• **What this task involves**
Below is a block of data; give all of it again word for word.

(Collection entries)

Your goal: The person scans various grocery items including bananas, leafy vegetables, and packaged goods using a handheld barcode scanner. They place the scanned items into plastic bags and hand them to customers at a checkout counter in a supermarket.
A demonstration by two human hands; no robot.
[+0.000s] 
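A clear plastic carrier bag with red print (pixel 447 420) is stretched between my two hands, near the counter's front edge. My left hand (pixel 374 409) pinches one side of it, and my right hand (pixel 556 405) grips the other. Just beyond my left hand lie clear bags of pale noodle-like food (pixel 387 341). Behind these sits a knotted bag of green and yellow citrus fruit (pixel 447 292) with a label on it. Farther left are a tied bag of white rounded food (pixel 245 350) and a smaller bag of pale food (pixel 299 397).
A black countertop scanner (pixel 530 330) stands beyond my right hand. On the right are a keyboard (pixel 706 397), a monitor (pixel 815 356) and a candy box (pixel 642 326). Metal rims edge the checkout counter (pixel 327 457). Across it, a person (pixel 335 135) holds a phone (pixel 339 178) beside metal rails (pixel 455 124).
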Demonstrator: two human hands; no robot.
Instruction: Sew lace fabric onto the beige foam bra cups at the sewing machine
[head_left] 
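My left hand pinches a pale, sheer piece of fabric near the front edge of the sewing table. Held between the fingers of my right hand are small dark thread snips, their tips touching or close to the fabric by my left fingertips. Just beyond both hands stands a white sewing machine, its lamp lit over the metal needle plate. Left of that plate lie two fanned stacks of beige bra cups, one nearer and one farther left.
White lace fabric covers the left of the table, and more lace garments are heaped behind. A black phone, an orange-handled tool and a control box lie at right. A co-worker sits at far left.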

• **Output**
Your goal: The person scans various grocery items including bananas, leafy vegetables, and packaged goods using a handheld barcode scanner. They place the scanned items into plastic bags and hand them to customers at a checkout counter in a supermarket.
A demonstration by two human hands; no robot.
[+0.000s] 
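A clear plastic carrier bag with red print (pixel 447 420) is stretched between my two hands, near the counter's front edge. My left hand (pixel 374 409) pinches one side of it, and my right hand (pixel 556 405) grips the other. Just beyond my left hand lie clear bags of pale noodle-like food (pixel 387 341). Behind these sits a knotted bag of green and yellow citrus fruit (pixel 447 292) with a label on it. Farther left are a tied bag of white rounded food (pixel 245 350) and a smaller bag of pale food (pixel 299 397).
A black countertop scanner (pixel 530 330) stands beyond my right hand. On the right are a keyboard (pixel 706 397), a monitor (pixel 815 356) and a candy box (pixel 642 326). Metal rims edge the checkout counter (pixel 327 457). Across it, a person (pixel 335 135) holds a phone (pixel 339 178) beside metal rails (pixel 455 124).
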Demonstrator: two human hands; no robot.
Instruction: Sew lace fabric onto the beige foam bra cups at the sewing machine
[head_left] 
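My left hand pinches a pale, sheer piece of fabric near the front edge of the sewing table. Held between the fingers of my right hand are small dark thread snips, their tips touching or close to the fabric by my left fingertips. Just beyond both hands stands a white sewing machine, its lamp lit over the metal needle plate. Left of that plate lie two fanned stacks of beige bra cups, one nearer and one farther left.
White lace fabric covers the left of the table, and more lace garments are heaped behind. A black phone, an orange-handled tool and a control box lie at right. A co-worker sits at far left.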

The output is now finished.